### What the task asks
Nothing but an exact repetition of the listing should be returned.
+===+
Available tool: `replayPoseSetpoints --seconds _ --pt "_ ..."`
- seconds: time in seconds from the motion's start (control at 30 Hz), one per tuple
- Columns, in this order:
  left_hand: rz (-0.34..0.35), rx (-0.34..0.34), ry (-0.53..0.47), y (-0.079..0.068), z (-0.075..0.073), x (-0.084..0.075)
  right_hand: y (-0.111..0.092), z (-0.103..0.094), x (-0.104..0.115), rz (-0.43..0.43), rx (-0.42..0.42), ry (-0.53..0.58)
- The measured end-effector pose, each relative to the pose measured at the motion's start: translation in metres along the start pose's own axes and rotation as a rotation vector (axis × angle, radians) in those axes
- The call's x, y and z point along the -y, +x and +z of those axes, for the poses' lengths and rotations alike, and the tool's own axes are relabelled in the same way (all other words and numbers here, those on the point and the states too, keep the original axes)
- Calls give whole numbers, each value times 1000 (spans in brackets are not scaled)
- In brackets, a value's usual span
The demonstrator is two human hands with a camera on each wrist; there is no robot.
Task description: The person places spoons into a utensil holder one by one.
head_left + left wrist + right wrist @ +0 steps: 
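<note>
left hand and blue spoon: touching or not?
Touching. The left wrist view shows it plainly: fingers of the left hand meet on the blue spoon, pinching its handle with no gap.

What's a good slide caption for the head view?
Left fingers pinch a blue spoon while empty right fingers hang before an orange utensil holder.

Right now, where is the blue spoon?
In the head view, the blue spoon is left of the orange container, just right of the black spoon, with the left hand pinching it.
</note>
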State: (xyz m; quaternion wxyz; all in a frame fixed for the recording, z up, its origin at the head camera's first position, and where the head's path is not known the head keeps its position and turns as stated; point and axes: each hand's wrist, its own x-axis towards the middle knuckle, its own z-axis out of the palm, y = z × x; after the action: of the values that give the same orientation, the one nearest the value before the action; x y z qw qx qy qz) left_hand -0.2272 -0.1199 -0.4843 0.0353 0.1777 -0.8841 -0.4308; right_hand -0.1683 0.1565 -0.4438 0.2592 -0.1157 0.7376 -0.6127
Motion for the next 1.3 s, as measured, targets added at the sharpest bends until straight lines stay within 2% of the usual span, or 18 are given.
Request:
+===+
### Task output
Available tool: `replayPoseSetpoints --seconds _ --pt "_ ..."`
- seconds: time in seconds from the motion's start (control at 30 Hz), one per tuple
- Columns, in this order:
  left_hand: rz (-0.34..0.35), rx (-0.34..0.34), ry (-0.53..0.47), y (-0.079..0.068), z (-0.075..0.073), x (-0.084..0.075)
  right_hand: y (-0.111..0.092), z (-0.103..0.094), x (-0.104..0.115), rz (-0.43..0.43), rx (-0.42..0.42), ry (-0.53..0.58)
- The measured end-effector pose, each relative to the pose measured at the motion's start: translation in metres along the start pose's own axes and rotation as a rotation vector (axis × angle, radians) in those axes
- The call's x, y and z point along the -y, +x and +z of those axes, for the poses' lengths and rotations alike, and the tool's own axes are relabelled in the same way (all other words and numbers here, those on the point and the states too, keep the original axes)
- Calls give whole numbers, each value times 1000 (spans in brackets are not scaled)
- In brackets, a value's usual span
The demonstrator is two human hands with a camera on each wrist; there is no robot.
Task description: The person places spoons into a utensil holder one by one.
head_left + left wrist + right wrist @ +0 steps: 
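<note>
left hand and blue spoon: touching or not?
Touching. The left wrist view shows it plainly: fingers of the left hand meet on the blue spoon, pinching its handle with no gap.

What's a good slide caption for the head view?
Left fingers pinch a blue spoon while empty right fingers hang before an orange utensil holder.

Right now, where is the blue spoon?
In the head view, the blue spoon is left of the orange container, just right of the black spoon, with the left hand pinching it.
</note>
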State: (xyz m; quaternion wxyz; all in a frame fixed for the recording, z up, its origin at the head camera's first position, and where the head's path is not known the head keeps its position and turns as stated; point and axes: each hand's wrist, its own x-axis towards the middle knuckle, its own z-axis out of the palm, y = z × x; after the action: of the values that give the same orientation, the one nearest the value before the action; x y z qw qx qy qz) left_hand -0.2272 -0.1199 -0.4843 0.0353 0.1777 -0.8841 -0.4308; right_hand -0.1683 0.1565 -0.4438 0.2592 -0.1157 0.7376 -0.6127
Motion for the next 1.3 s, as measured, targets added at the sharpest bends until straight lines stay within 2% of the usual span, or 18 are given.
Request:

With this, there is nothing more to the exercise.